Re: [Numpy-discussion] loadtxt() behavior on single-line files

2010-07-27 Thread Benjamin Root
On Thu, Jun 24, 2010 at 1:53 PM, Benjamin Root ben.r...@ou.edu wrote:

 On Thu, Jun 24, 2010 at 1:00 PM, Warren Weckesser 
 warren.weckes...@enthought.com wrote:

 Benjamin Root wrote:
  Hi,
 
  I was having the hardest time trying to figure out an intermittent bug
  in one of my programs.  Essentially, in some situations, it was
  throwing an error saying that the array object was not an array.  It
  took me a while, but then I figured out that my program was assuming
  that the object returned from a loadtxt() call was always a structured
  array (I was using dtypes).  However, if the data file being loaded
  only had one data record, then all you get back is a structured record.
 
  import numpy as np
  from StringIO import StringIO
 
  strData = StringIO(89.23 47.2\n13.2 42.2)
  a = np.loadtxt(strData, dtype=[('x', float), ('y', float)])
  print Length Two
  print a
  print a.shape
  print len(a)
 
  strData = StringIO(53.2 49.2)
  a = np.loadtxt(strData, dtype=[('x', float), ('y', float)])
  print \n\nLength One
  print a
  print a.shape
  try :
  print len(a)
  except TypeError as err
  print ERROR:, err
 
  Which gets me this output:
 
  Length Two
  [(89.234, 47.203)
   (13.199, 42.203)]
  (2,)
  2
 
 
  Length One
  (53.203, 49.203)
  ()
  ERROR: len() of unsized object
 
 
  Note that this isn't restricted to structured arrays.  For regular
  ndarrays, loadtxt() appears to mimic the behavior of np.squeeze():

 Exactly.  The last four lines of the function are:

X = np.squeeze(X)
if unpack:
return X.T
else:
return X

 
   a = np.ones((1, 1, 1))
   np.squeeze(a)[0]
  IndexError: 0-d arrays can't be indexed
 
   strData = StringIO(53.2)
   a = np.loadtxt(strData)
   a[0]
  IndexError: 0-d arrays can't be indexed
 
  So, if you have multiple lines with multiple columns, you get a 2-D
  array, as expected.
  if you have a single line of data with multiple columns, you get a 1-D
  array.
  If you have a single column with many lines, you also get a 1-D array
  (which is probably expected, I guess).
  If you have a single column with a single line, you get a scalar
  (actually, a 0-D array).
 
  Is this a bug or a feature?  I can see the advantages of having
  loadtxt() returning the lowest # of dimensions that can hold the given
  data, but it leaves the code vulnerable to certain edge cases.  Maybe
  there is a different way I should be doing this, but I feel that this
  behavior at the very least should be included in the loadtxt
  documentation.
 

 It would be useful to be able to tell loadtxt to not call squeeze, so a
 program that reads column-formatted data doesn't have to treat the case
 of a single line specially.

 Warren


 I don't know if that is the best way to solve the problem.  In that case,
 you would always get a 2-D array, right?  Is that useful for those who have
 text data as a single column?  Maybe a mindim keyword (with None as default)
 and apply an appropriate atleast_Nd() call (or maybe have available an
 .atleast_nd() function?).  But, then what would this mean for structured
 arrays?  One might think that they want at least 2-D, but they really want
 at least 1-D.

 Ben Root

 P.S. - Taking this a step further, the functions completely fail in dealing
 with empty files...  In MATLAB, it returns an empty array (matrix?).
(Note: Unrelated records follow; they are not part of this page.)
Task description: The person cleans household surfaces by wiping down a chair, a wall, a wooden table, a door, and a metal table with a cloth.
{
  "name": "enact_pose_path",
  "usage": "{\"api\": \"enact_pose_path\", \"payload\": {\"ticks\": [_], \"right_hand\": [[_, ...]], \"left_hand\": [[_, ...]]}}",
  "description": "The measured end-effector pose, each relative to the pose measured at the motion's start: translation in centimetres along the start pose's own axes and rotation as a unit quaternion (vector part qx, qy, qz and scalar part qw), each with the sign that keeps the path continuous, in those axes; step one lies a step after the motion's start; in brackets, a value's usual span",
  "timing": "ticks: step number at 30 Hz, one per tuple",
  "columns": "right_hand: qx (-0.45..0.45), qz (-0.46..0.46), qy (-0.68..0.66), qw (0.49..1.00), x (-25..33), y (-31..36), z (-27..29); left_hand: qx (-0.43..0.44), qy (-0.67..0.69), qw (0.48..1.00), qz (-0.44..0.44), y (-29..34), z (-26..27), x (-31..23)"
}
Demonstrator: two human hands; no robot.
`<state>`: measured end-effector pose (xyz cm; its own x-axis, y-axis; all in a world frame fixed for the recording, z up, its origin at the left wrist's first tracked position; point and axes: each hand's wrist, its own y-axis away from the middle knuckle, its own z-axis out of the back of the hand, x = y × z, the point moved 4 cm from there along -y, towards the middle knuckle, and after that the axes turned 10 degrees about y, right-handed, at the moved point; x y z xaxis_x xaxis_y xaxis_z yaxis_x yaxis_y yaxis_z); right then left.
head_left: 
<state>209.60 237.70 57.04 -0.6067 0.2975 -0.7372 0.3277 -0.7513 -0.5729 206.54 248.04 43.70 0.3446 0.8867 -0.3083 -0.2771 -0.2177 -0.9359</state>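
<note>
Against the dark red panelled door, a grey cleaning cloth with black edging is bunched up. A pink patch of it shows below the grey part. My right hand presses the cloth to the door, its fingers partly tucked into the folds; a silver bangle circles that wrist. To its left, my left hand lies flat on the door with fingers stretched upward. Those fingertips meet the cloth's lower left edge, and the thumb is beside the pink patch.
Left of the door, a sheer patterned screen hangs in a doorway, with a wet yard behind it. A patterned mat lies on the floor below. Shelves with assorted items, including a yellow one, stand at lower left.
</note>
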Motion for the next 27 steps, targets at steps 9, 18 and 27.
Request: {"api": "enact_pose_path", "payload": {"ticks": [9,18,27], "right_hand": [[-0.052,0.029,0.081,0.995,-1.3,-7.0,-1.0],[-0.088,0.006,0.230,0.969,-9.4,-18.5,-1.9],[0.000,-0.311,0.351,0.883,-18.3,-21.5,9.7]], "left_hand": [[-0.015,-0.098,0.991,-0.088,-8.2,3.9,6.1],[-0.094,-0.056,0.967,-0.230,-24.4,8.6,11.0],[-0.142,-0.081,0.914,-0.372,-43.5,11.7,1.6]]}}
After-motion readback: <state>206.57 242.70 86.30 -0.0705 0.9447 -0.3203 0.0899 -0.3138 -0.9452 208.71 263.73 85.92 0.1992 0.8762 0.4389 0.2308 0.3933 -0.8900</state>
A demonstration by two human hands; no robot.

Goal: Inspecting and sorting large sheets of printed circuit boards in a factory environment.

I am reviving this dead thread to note that I have filed ticket #1562 on
the numpy Trac about this issue: http://projects.scipy.org/numpy/ticket/1562

Ben Root
___
NumPy-Discussion mailing list
NumPy-Discussion@scipy.org
http://mail.scipy.org/mailman/listinfo/numpy-discussion


[Numpy-discussion] loadtxt() behavior on single-line files

2010-06-24 Thread Benjamin Root
Hi,

I was having the hardest time trying to figure out an intermittent bug in
one of my programs.  Essentially, in some situations, it was throwing an
error saying that the array object was not an array.  It took me a while,
but then I figured out that my program was assuming that the object returned
from a loadtxt() call was always a structured array (I was using dtypes).
However, if the data file being loaded only had one data record, then all
you get back is a structured record.

import numpy as np
from StringIO import StringIO

strData = StringIO(89.23 47.2\n13.2 42.2)
a = np.loadtxt(strData, dtype=[('x', float), ('y', float)])
print Length Two
print a
print a.shape
print len(a)

strData = StringIO(53.2 49.2)
a = np.loadtxt(strData, dtype=[('x', float), ('y', float)])
print \n\nLength One
print a
print a.shape
try :
print len(a)
except TypeError as err
print ERROR:, err

Which gets me this output:

Length Two
[(89.234, 47.203)
 (13.199, 42.203)]
(2,)
2


Length One
(53.203, 49.203)
()
ERROR: len() of unsized object


Note that this isn't restricted to structured arrays.  For regular ndarrays,
loadtxt() appears to mimic the behavior of np.squeeze():

 a = np.ones((1, 1, 1))
 np.squeeze(a)[0]
IndexError: 0-d arrays can't be indexed

 strData = StringIO(53.2)
 a = np.loadtxt(strData)
 a[0]
IndexError: 0-d arrays can't be indexed

So, if you have multiple lines with multiple columns, you get a 2-D array,
as expected.
if you have a single line of data with multiple columns, you get a 1-D
array.
If you have a single column with many lines, you also get a 1-D array (which
is probably expected, I guess).
If you have a single column with a single line, you get a scalar (actually,
a 0-D array).

Is this a bug or a feature?  I can see the advantages of having loadtxt()
returning the lowest # of dimensions that can hold the given data, but it
leaves the code vulnerable to certain edge cases.  Maybe there is a
different way I should be doing this, but I feel that this behavior at the
very least should be included in the loadtxt documentation.

Ben Root
___
NumPy-Discussion mailing list
NumPy-Discussion@scipy.org
http://mail.scipy.org/mailman/listinfo/numpy-discussion


Re: [Numpy-discussion] loadtxt() behavior on single-line files

2010-06-24 Thread Warren Weckesser
Benjamin Root wrote:
 Hi,

 I was having the hardest time trying to figure out an intermittent bug 
 in one of my programs.  Essentially, in some situations, it was 
 throwing an error saying that the array object was not an array.  It 
 took me a while, but then I figured out that my program was assuming 
 that the object returned from a loadtxt() call was always a structured 
 array (I was using dtypes).  However, if the data file being loaded 
 only had one data record, then all you get back is a structured record.

 import numpy as np
 from StringIO import StringIO

 strData = StringIO(89.23 47.2\n13.2 42.2)
 a = np.loadtxt(strData, dtype=[('x', float), ('y', float)])
 print Length Two
 print a
 print a.shape
 print len(a)

 strData = StringIO(53.2 49.2)
 a = np.loadtxt(strData, dtype=[('x', float), ('y', float)])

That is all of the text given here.